Search the material below for the word "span". Copy every line where it is found.

Stored data START

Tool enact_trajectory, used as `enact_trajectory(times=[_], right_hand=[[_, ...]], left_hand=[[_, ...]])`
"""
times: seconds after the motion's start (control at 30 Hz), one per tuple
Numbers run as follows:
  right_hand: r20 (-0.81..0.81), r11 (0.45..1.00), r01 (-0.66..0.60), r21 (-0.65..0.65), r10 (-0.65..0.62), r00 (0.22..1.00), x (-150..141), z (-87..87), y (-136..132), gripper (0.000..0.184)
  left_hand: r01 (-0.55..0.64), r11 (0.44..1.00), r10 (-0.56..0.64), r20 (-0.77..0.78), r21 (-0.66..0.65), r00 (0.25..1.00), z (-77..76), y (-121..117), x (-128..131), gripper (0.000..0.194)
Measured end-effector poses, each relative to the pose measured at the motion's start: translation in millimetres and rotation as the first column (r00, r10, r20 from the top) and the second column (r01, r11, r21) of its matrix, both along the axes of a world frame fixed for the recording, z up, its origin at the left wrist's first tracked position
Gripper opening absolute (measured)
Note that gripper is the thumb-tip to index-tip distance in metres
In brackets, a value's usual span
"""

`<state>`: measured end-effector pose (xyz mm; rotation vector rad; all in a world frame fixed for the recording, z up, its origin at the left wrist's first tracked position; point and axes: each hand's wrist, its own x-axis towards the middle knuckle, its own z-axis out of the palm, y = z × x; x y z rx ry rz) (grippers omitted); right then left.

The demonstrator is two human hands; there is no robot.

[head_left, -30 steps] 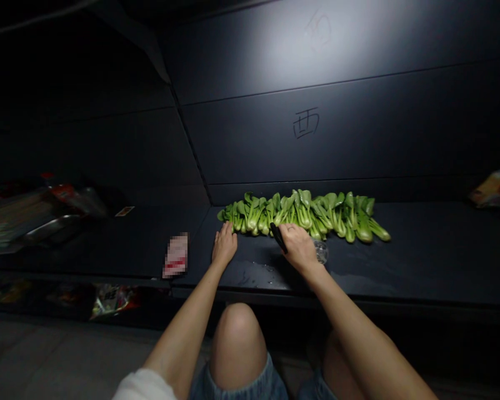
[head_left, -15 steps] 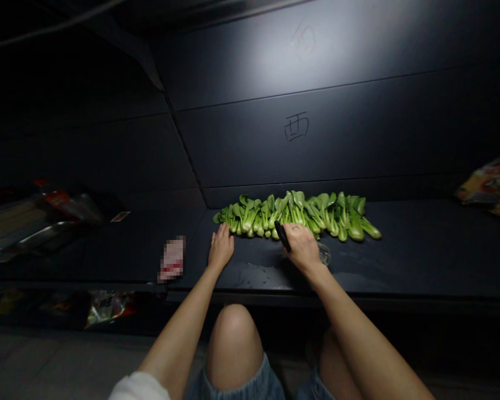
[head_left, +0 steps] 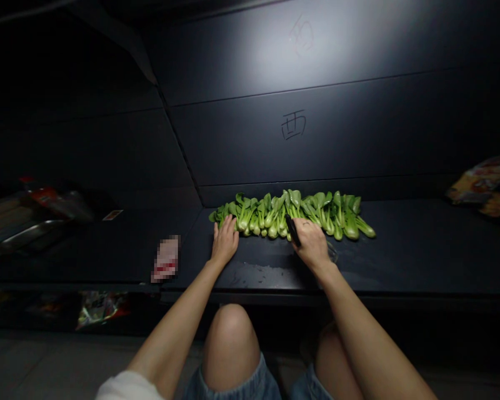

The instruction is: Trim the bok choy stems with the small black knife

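Note:
A row of green bok choy (head_left: pixel 270 214) lies along the back of the dark shelf, leaves toward the back panel and pale stems toward me. My left hand (head_left: pixel 225 241) rests with fingers stretched out at the left end of the row, fingertips over the leaves and stems. In front of the row's middle, my right hand (head_left: pixel 311 243) is closed around what looks like a spray bottle (head_left: pixel 293 231). Its black head points up and left past my fingers; a bit of clear body shows behind my wrist, the remainder hidden.
Wet spots mark the dark shelf (head_left: pixel 258 275) before the bok choy. To the left lie a blurred-out pinkish item (head_left: pixel 166 258), a small card (head_left: pixel 113 214) and blurry packages (head_left: pixel 54 200). Colourful packets (head_left: pixel 483 180) sit at the right. A shiny bag (head_left: pixel 100 308) is on a lower level.
My left hand has slid a little right and farther onto the bok choy. My right hand has shifted rightward along the row with the spray bottle. The view has moved slightly.

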<state>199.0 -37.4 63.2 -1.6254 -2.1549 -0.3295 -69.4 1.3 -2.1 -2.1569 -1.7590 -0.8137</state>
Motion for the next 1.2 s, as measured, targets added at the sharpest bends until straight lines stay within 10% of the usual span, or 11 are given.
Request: enact_trajectory(times=[0.33, 0.8, 1.2], right_hand=[[0.005, 0.999, 0.03, 0.009, -0.031, 1.0, 11.8, -3.3, 1.7, 0.032], [0.052, 0.997, 0.065, -0.029, -0.063, 0.997, 10.8, 3.5, -1.4, 0.029], [0.092, 0.995, 0.071, -0.076, -0.064, 0.994, 17.3, 2.1, -3.4, 0.028]], left_hand=[[0.179, 0.982, -0.187, -0.148, -0.066, 0.971, 1.5, -0.5, 61.5, 0.054], [0.209, 0.97, -0.224, -0.128, -0.121, 0.966, -1.7, -2.5, 58.5, 0.08], [0.178, 0.978, -0.191, -0.135, -0.106, 0.972, -1.7, -3.4, 59.4, 0.06]])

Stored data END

Your solution —
In brackets, a value's usual span
Motion for the next 1.2 s, as measured, targets added at the sharpest bends until straight lines stay within 10% of the usual span, or 11 are given.

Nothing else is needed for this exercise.